The kind of hero the age needed, I thought, was a reluctant warrior – one who loved peace and abhorred violence, whose weapons of choice were knowledge and understanding. I set about trying to create the anti-Jack Bauer.
But the road from concept to manuscript was long. By the time I had a viable novel featuring Robin Fox, the United States was already well into a new administration, and the fires that had forged my hero were dwindling to embers. And the road from manuscript to printed page was equally long. The book’s tagline, “No one who believes is safe,” also seemed to be the prevailing attitude among the agents and editors who read it. For all its awards and nominations, it took years before the manuscript found its way into the hands of an editor who dared to believe.

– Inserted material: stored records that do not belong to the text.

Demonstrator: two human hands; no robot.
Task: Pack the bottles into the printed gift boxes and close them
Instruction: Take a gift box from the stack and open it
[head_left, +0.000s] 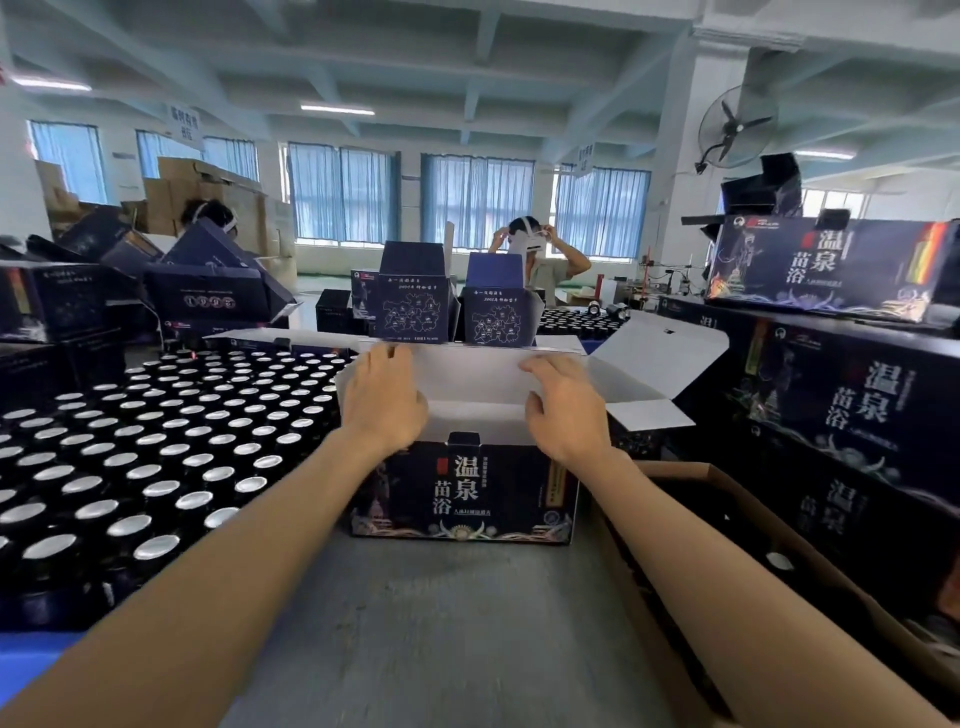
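Observation:
A dark printed gift box (462, 493) stands in the middle of the grey table with its white-lined lid flaps up. My left hand (382, 402) rests on the box's left top, fingers reaching onto the white flap (467, 374). My right hand (563, 410) lies on the right side of the same flap, fingers bent over its edge. A side flap (654, 364) hangs open to the right. Whatever the box holds is hidden. Several dark bottles with silver caps (156, 441) stand packed together on the left.
Closed printed boxes (841, 410) are stacked at right, and an open brown carton (727, 571) sits at the lower right. More open gift boxes (415, 306) stand behind. Two people work at the far side. Bare grey table (441, 623) lies in front.

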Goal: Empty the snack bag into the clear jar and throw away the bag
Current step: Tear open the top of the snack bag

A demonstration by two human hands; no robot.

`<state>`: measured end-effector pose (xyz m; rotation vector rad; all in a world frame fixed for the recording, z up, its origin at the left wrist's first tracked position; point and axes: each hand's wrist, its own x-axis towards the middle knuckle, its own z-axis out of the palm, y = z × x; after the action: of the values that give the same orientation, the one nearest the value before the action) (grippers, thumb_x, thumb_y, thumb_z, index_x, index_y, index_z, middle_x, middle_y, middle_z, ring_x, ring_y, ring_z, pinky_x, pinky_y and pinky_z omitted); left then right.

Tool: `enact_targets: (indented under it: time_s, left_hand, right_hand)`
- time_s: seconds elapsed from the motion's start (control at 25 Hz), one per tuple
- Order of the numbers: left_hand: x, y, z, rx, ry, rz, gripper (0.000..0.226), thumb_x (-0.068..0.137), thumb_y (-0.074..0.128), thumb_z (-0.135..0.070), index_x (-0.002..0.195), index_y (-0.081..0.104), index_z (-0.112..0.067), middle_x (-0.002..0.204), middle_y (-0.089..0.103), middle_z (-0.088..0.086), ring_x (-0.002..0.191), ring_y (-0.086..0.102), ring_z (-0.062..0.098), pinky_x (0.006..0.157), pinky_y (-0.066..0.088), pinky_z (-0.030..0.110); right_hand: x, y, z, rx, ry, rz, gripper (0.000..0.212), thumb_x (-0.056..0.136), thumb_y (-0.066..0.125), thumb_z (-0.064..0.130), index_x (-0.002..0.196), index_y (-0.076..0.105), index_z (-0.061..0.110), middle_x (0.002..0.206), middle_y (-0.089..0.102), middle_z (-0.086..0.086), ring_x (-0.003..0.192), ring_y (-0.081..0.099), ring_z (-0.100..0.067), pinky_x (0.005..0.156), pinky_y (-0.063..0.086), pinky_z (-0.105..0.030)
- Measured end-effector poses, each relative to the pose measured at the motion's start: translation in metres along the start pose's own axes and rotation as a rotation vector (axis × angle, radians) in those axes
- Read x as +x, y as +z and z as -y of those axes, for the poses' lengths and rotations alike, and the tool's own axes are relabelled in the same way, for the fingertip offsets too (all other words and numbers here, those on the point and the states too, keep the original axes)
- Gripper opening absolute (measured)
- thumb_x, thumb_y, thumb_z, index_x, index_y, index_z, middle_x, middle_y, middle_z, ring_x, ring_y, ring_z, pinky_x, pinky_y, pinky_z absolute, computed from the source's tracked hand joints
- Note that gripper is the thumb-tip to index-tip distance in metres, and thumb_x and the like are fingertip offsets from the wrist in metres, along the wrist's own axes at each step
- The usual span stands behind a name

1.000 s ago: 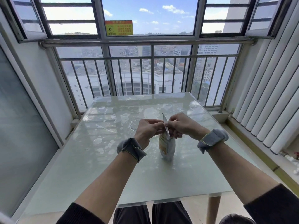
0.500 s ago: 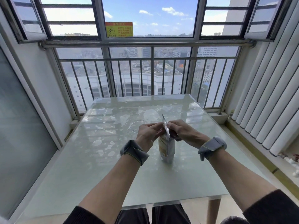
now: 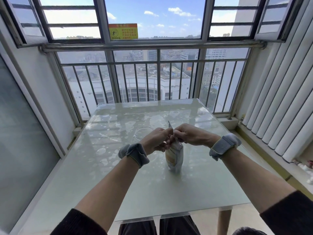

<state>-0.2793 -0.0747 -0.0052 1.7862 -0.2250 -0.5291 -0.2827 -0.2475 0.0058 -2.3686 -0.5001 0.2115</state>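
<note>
A small silver and yellow snack bag (image 3: pixel 174 156) stands upright on the glass table (image 3: pixel 118 175), near its middle. My left hand (image 3: pixel 156 139) and my right hand (image 3: pixel 189 135) both pinch the bag's top edge, one on each side, fingers closed on it. A thin corner of the bag's top sticks up between the hands. The clear jar (image 3: pixel 142 133) stands just behind my left hand, mostly hidden by it; only its open rim and left wall show.
A metal railing (image 3: pixel 157 78) and windows close off the far side of the table. Vertical white blinds (image 3: pixel 279 99) run along the right. A frosted glass panel (image 3: pixel 22 141) stands on the left. My knees show below the table's near edge.
The view has tilted down a little, so table and hands sit lower in the picture. Both hands keep their pinch on the bag's top; the bag still stands in place.
</note>
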Motion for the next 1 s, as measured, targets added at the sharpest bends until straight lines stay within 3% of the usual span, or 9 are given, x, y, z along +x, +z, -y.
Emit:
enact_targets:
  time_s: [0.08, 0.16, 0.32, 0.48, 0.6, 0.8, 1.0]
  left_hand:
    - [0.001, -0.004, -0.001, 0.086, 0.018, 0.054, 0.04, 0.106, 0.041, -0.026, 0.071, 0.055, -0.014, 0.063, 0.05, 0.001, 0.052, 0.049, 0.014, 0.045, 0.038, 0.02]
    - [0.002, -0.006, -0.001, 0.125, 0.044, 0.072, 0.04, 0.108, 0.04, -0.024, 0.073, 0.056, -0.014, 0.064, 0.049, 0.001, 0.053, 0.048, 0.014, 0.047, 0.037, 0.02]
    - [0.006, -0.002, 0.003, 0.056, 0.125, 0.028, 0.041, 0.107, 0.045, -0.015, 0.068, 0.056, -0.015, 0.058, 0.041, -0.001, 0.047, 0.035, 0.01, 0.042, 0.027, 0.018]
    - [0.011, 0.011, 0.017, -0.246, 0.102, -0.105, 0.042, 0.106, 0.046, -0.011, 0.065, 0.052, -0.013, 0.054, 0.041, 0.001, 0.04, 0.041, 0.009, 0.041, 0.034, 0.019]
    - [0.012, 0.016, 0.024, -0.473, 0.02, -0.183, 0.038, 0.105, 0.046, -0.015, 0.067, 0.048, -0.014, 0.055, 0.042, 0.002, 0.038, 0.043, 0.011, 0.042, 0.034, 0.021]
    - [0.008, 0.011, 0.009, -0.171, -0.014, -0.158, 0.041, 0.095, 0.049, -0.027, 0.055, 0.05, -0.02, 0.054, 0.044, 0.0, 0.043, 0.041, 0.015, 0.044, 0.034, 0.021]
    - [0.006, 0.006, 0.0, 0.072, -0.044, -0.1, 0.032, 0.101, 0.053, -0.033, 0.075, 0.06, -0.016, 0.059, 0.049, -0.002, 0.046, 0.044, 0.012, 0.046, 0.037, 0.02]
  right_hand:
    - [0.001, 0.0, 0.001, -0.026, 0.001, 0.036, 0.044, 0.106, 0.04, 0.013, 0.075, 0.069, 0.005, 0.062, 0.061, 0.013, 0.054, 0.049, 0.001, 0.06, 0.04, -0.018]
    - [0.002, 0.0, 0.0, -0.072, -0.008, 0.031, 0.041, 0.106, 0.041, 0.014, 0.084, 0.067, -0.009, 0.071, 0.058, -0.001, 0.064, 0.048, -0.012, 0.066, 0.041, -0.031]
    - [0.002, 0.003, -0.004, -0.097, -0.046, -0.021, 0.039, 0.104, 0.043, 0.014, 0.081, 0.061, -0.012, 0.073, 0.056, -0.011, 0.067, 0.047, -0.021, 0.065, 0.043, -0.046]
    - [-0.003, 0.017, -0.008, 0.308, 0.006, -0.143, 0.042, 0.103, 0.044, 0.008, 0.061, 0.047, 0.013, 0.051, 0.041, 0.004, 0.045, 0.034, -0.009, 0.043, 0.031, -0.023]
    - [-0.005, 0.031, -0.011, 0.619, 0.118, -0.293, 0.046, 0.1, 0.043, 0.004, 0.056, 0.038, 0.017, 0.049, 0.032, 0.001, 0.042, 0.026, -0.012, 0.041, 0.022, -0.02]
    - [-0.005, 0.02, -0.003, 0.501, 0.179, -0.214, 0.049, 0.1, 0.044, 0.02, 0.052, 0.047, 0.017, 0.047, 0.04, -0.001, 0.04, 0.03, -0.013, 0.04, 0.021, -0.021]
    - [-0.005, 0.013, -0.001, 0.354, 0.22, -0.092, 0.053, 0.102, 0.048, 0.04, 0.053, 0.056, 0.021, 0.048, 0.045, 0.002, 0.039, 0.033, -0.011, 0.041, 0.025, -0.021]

And those years saw some dramatic, yet familiar, events unfold on the world stage. The rise of ISIS. The rekindled debate on torture after the declassification of Bush-era intelligence documents. The election of Donald “I’d bring back a hell of a lot worse than waterboarding” Trump. The terror incidents that appeared in the headlines with lamentable regularity, and the rise in anti-Muslim hate crimes. And the new faces putting forth the old argument that the only path to world peace was the eradication of all religion.
History was rhyming.
On reflection, I felt that Mind Virus came into the world not at a time of my choosing, but on “story time.” It could be that the reason why the universe strung me along for so many years, always offering just the right amount of encouragement at just the right time but keeping the final goal tantalizingly out of reach, was that the story knew better than I when it needed to be told. The fictional Robin Fox was waiting in the wings to make his entrance at a time when, more than ever, the world needed real ones.
So, I hope readers will agree that this story is timely. And I hope any aspiring writers still slogging along the rocky road to publication will take heart, and have confidence that their story will make its way to those who need to hear it…not necessarily in the writer’s preferred time, but in story time.
Forget what they say about “write what you know.” Write what excites your imagination, and the knowledge you need can be acquired. And if a story grabs hold of you and won’t let go . . . tell it! Pay no attention to the inner voices that say “this is no good” or “no one else will be interested in it.” Believe in yourself, even when it feels like no one else does. To paraphrase Florence Foster Jenkins, people may say you can’t write, but never let it be said that you didn’t write.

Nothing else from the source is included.